_Brief_.
Return the full set of entries precisely. Do not carry over any pictures.
BEGIN Data for this exercise
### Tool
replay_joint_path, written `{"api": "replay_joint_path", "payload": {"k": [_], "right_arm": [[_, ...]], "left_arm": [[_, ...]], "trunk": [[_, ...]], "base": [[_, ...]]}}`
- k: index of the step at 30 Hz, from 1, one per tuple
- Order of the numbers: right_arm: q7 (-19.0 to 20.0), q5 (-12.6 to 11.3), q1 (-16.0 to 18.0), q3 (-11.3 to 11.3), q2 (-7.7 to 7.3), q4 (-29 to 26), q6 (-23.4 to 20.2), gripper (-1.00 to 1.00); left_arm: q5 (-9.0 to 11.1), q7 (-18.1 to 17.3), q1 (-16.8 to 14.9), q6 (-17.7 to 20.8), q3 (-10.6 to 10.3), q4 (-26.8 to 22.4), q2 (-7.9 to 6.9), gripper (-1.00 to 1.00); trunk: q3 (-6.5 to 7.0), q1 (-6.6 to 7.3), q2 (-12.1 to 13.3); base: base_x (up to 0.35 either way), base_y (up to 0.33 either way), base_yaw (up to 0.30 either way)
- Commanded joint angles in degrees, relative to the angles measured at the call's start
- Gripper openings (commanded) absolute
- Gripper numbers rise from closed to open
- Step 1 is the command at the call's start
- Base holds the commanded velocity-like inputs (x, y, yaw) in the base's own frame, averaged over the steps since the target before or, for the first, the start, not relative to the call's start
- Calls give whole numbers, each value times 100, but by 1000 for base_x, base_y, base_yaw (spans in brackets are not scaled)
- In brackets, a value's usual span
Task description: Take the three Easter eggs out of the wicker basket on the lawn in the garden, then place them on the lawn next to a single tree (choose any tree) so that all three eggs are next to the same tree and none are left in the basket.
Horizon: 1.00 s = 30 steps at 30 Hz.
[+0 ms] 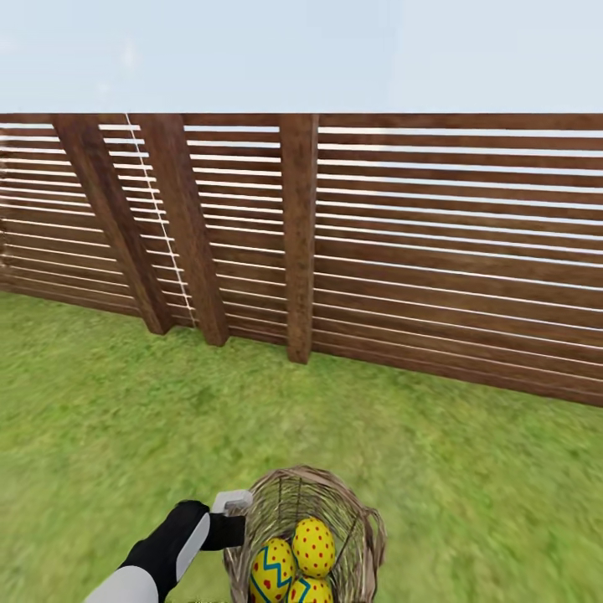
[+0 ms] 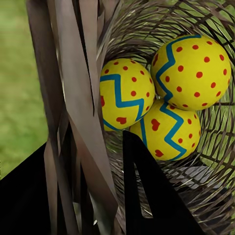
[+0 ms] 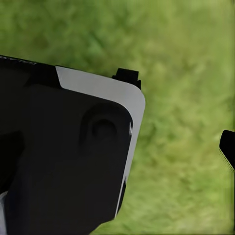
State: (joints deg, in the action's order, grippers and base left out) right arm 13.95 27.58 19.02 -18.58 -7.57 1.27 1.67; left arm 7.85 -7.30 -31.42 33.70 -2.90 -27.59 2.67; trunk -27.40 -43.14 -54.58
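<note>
The wicker basket is at the bottom of the head view, over the lawn. Three yellow Easter eggs with red dots and blue zigzags lie inside it: one on top, one to its left, one at the frame edge. My left gripper is shut on the basket's left rim. In the left wrist view the woven wall runs between the dark fingers of the left gripper, and the eggs sit close behind. The tree is out of view.
A brown slatted wooden fence with thick posts crosses the view a few metres ahead. Open grass lies between it and the basket. The right wrist view looks down past a black and white robot panel onto grass.
</note>
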Motion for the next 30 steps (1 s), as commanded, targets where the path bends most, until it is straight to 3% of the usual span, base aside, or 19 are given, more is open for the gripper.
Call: {"api": "replay_joint_path", "payload": {"k": [1,30], "right_arm": [[11,46,5,-49,-6,13,17,100],[11,46,5,-54,-7,14,17,100]], "left_arm": [[111,17,-4,31,-25,-7,-3,-100],[111,18,-4,31,-26,-10,2,-100]], "trunk": [[-1,0,-4],[164,0,-4]], "base": [[0,0,285],[0,0,246]]}}
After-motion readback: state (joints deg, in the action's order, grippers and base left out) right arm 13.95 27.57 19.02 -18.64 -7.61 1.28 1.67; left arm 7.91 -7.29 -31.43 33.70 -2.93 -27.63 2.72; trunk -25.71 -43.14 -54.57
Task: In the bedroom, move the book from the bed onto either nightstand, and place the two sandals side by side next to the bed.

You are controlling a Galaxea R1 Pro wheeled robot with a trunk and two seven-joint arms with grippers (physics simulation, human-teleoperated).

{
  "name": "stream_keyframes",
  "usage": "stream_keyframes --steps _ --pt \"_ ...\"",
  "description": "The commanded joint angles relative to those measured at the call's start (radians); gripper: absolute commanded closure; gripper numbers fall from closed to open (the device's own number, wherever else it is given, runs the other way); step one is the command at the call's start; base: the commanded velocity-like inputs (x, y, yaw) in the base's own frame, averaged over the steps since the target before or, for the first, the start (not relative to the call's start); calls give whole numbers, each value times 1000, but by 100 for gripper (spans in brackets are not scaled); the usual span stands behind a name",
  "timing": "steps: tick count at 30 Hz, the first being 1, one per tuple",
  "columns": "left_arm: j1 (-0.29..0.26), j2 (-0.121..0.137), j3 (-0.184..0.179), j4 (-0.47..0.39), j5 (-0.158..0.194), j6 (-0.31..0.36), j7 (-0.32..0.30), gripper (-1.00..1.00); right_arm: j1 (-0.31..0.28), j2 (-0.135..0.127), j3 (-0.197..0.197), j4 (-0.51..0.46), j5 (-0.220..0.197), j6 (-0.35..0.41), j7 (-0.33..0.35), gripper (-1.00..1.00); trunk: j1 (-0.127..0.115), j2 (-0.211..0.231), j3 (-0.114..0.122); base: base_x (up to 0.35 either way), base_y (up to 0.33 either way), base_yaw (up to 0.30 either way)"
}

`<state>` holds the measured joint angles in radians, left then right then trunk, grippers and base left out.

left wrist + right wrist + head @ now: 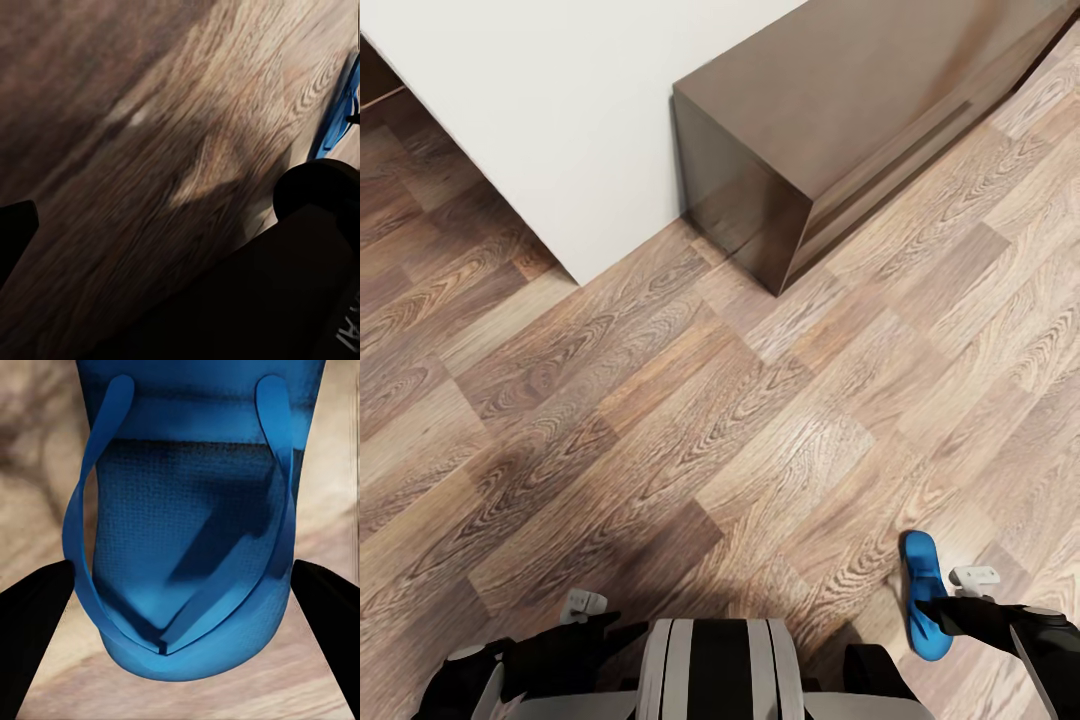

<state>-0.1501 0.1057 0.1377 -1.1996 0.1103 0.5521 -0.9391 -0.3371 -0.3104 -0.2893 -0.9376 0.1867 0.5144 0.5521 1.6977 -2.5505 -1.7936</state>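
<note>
One bright blue sandal [920, 575] is low on the right, above the wood floor, with my right gripper [943, 612] shut across its width. In the right wrist view the sandal [191, 547] lies strap-side up, and a dark finger [34, 634] touches each of its long edges. My left gripper [592, 622] hangs low beside my trunk, open and holding nothing; one finger [15, 232] shows at the edge of its wrist view, and the sandal [339, 112] is off to one side there. The bed [560, 100] corner and a nightstand [840, 120] lie ahead. The book is out of view.
Light wood-plank floor [690, 430] spreads between me and the bed. The dark glossy nightstand stands right against the pale mattress corner. My own trunk [710, 670] takes up the lower middle of the head view.
</note>
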Motion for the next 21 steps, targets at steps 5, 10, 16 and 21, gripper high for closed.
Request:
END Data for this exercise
_Task result_.
### Tool
replay_joint_path, written `{"api": "replay_joint_path", "payload": {"k": [_], "right_arm": [[_, ...]], "left_arm": [[_, ...]], "trunk": [[_, ...]], "base": [[_, ...]]}}`
- k: index of the step at 30 Hz, from 1, one per tuple
- Order of the numbers: right_arm: q7 (-19.0 to 20.0), q5 (-12.6 to 11.3), q1 (-16.0 to 18.0), q3 (-11.3 to 11.3), q2 (-7.7 to 7.3), q4 (-29 to 26), q6 (-23.4 to 20.2), gripper (-1.00 to 1.00); left_arm: q5 (-9.0 to 11.1), q7 (-18.1 to 17.3), q1 (-16.8 to 14.9), q6 (-17.7 to 20.8), q3 (-10.6 to 10.3), q4 (-26.8 to 22.4), q2 (-7.9 to 6.9), gripper (-1.00 to 1.00); trunk: q3 (-6.5 to 7.0), q1 (-6.6 to 7.3), q2 (-12.1 to 13.3); base: base_x (up to 0.35 either way), base_y (up to 0.33 either way), base_yaw (up to 0.30 either way)
- Commanded joint angles in degrees, relative to the angles measured at the call's start
- Gripper openings (commanded) absolute
- Gripper numbers rise from closed to open
- Step 1 is the command at the call's start
- Base holds the commanded velocity-like inputs (x, y, yaw) in the base's own frame, averaged over the steps since the target before or, for the first, the start, not relative to the call's start
- Calls give whole numbers, each value times 100, but by 1000 for base_x, base_y, base_yaw (spans in brackets are not scaled)
- In brackets, a value's usual span
Task description: Take the three Easter eggs out of the wicker basket on the lawn in the garden, then place them on the lawn next to a single tree (choose any tree) so that all three eggs are next to the same tree and none are left in the basket.
Horizon: 1.00 s = 30 steps at 30 Hz.
[+0 ms] 
[+0 ms] 
[+0 ms] 
State: (joints deg, in the action's order, grippers and base left out) right arm 13.95 27.58 19.02 -18.58 -7.57 1.27 1.67; left arm 7.85 -7.30 -31.42 33.70 -2.90 -27.59 2.67; trunk -27.40 -43.14 -54.58
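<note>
The wicker basket is at the bottom of the head view, over the lawn. Three yellow Easter eggs with red dots and blue zigzags lie inside it: one on top, one to its left, one at the frame edge. My left gripper is shut on the basket's left rim. In the left wrist view the woven wall runs between the dark fingers of the left gripper, and the eggs sit close behind. The tree is out of view.
A brown slatted wooden fence with thick posts crosses the view a few metres ahead. Open grass lies between it and the basket. The right wrist view looks down past a black and white robot panel onto grass.
</note>
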Motion for the next 30 steps (1 s), as commanded, targets where the path bends most, until it is straight to 3% of the usual span, base aside, or 19 are given, more is open for the gripper.
Call: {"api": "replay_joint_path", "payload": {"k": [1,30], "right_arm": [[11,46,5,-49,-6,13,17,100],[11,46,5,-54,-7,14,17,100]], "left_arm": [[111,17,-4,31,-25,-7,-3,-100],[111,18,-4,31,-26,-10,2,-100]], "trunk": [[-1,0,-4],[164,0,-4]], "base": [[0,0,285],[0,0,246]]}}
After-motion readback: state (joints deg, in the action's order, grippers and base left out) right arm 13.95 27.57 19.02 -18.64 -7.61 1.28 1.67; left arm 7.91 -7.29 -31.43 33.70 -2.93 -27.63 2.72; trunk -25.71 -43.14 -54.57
Task: In the bedroom, move the book from the bed onto either nightstand, and place the two sandals side by side next to the bed.

You are controlling a Galaxea R1 Pro wheeled robot with a trunk and two seven-joint arms with grippers (physics simulation, human-teleoperated).

{
  "name": "stream_keyframes",
  "usage": "stream_keyframes --steps _ --pt \"_ ...\"",
  "description": "The commanded joint angles relative to those measured at the call's start (radians); gripper: absolute commanded closure; gripper numbers fall from closed to open (the device's own number, wherever else it is given, runs the other way); step one is the command at the call's start; base: the commanded velocity-like inputs (x, y, yaw) in the base's own frame, averaged over the steps since the target before or, for the first, the start (not relative to the call's start); calls give whole numbers, each value times 1000, but by 100 for gripper (spans in brackets are not scaled); the usual span stands behind a name",
  "timing": "steps: tick count at 30 Hz, the first being 1, one per tuple",
  "columns": "left_arm: j1 (-0.29..0.26), j2 (-0.121..0.137), j3 (-0.184..0.179), j4 (-0.47..0.39), j5 (-0.158..0.194), j6 (-0.31..0.36), j7 (-0.32..0.30), gripper (-1.00..1.00); right_arm: j1 (-0.31..0.28), j2 (-0.135..0.127), j3 (-0.197..0.197), j4 (-0.51..0.46), j5 (-0.220..0.197), j6 (-0.35..0.41), j7 (-0.33..0.35), gripper (-1.00..1.00); trunk: j1 (-0.127..0.115), j2 (-0.211..0.231), j3 (-0.114..0.122); base: base_x (up to 0.35 either way), base_y (up to 0.33 either way), base_yaw (up to 0.30 either way)"
}

`<state>` holds the measured joint angles in radians, left then right then trunk, grippers and base left out.

left wrist + right wrist + head @ now: 

<state>-0.1501 0.1057 0.1377 -1.1996 0.1103 0.5521 -0.9391 -0.3371 -0.3104 -0.2893 -0.9376 0.1867 0.5144 0.5521 1.6977 -2.5505 -1.7936</state>
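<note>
One bright blue sandal [920, 575] is low on the right, above the wood floor, with my right gripper [943, 612] shut across its width. In the right wrist view the sandal [191, 547] lies strap-side up, and a dark finger [34, 634] touches each of its long edges. My left gripper [592, 622] hangs low beside my trunk, open and holding nothing; one finger [15, 232] shows at the edge of its wrist view, and the sandal [339, 112] is off to one side there. The bed [560, 100] corner and a nightstand [840, 120] lie ahead. The book is out of view.
Light wood-plank floor [690, 430] spreads between me and the bed. The dark glossy nightstand stands right against the pale mattress corner. My own trunk [710, 670] takes up the lower middle of the head view.
</note>
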Motion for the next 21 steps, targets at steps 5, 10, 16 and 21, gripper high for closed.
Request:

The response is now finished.